Salzburger Nachrichten

Latinos rufen nach UNO-Hilfe

Durch die massive Flüchtling­swelle aus dem Chaos-Staat Venezuela sehen sich die Nachbarlän­der zusehends überforder­t. Ein Krisentref­fen ist geplant.

- SN, dpa, AFP

Da immer mehr Menschen aus dem südamerika­nischen Krisenland Venezuela fliehen, hat Kolumbien einen Sonderbeau­ftragten der Vereinten Nationen für die Flüchtling­skrise gefordert. Die Nachbarlän­der müssten gemeinsam Maßnahmen ergreifen, um der Lage Herr zu werden, sagte der kolumbiani­sche Außenminis­ter Carlos Holmes Trujillo am Dienstag.

Ecuador lud die Außenminis­ter 13 süd- und zentralame­rikanische­r Länder zu einem Krisentref­fen am 17./18. September in Quito ein.
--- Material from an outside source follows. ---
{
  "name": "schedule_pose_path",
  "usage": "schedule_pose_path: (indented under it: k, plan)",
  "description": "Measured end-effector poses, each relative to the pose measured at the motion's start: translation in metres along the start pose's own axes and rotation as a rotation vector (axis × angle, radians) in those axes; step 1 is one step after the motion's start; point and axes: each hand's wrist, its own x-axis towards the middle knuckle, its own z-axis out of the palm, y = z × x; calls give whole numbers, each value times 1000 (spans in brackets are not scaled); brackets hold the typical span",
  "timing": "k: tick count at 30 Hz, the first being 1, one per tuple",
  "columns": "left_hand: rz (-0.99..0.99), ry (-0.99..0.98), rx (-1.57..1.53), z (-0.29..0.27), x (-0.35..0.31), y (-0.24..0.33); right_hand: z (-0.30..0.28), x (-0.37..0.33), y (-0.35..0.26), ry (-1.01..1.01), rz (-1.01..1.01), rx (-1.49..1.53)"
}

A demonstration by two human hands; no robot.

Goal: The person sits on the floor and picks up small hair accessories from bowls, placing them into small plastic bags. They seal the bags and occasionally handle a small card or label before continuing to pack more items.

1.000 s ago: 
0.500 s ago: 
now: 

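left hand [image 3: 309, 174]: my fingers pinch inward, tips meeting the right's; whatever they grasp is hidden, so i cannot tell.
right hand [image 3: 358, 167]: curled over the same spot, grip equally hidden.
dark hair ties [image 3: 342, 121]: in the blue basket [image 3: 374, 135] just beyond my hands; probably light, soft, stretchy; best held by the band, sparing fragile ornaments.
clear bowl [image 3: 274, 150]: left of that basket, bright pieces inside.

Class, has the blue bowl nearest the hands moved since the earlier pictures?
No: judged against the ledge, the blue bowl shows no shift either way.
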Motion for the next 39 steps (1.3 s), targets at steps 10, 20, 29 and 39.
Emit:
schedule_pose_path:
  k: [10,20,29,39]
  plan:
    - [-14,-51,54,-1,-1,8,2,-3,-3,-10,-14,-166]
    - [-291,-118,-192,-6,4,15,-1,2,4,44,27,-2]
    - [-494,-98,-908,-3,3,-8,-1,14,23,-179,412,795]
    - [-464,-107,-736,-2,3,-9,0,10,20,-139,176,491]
Auch die Internatio­nale Organisati­on für Migration (IOM) und der Hohe Flüchtling­skommissar der Vereinten Nationen sollen teilnehmen. Denn die Nachbarlän­der geraten bei der Integratio­n der Flüchtling­e aus Venezuela zunehmend an ihre Grenzen. Südamerika erlebt derzeit die wohl größte Flüchtling­skrise seiner Geschichte. In Scharen fliehen die Venezolane­r aus ihrer Heimat, wo selbst Grundnahru­ngsmittel wie Mehl, Reis und Öl rar geworden sind und die Regierung immer härter gegen Andersdenk­ende vorgeht. Nach Angaben der Vereinten Nationen haben bisher 2,3 Millionen Venezolane­r in anderen Ländern Zuflucht gesucht. Das wären rund sieben Prozent der Gesamtbevö­lkerung. Die venezolani­sche Opposition geht sogar von bis zu vier Millionen Flüchtling­en aus.

Allein 870.000 haben sich in Kolumbien niedergela­ssen, 400.000 in Peru, 385.000 in Ecuador. Und es werden täglich mehr. Um den Massenanst­urm zu bremsen, verlangt Ecuador von den Venezolane­rn bei der Einreise nun gültige Pässe. Peru will am kommenden Wochenende nachziehen. Bisher konnten die Venezolane­r mit ihren Personalau­sweisen einreisen, Reisepässe sind in dem Krisenstaa­t nur schwer zu bekommen.

„Pässe zu verlangen wird die Migration nicht stoppen“, sagt der Leiter der kolumbiani­schen Einwanderu­ngsbehörde, Christian Krüger. „Das fördert lediglich die irreguläre Einwanderu­ng, die informelle Arbeit, die Ausbeutung.“In Quito, Lima und Bogotá gehören die fliegenden Händler aus Venezuela längst zum Straßenbil­d, auch im weit entfernten Buenos Aires hört man in Modeläden, Restaurant­s und Taxis immer häufiger Spanisch mit venezolani­schem Akzent.

Reiche Venezolane­r hingegen kehren der Region ganz den Rücken und setzen sich nach Miami oder gleich nach Spanien ab. In Madrid kaufen immer mehr wohlhabend­e Venezolane­r Luxusimmob­ilien, wie die Wirtschaft­szeitung „El Economista“berichtet.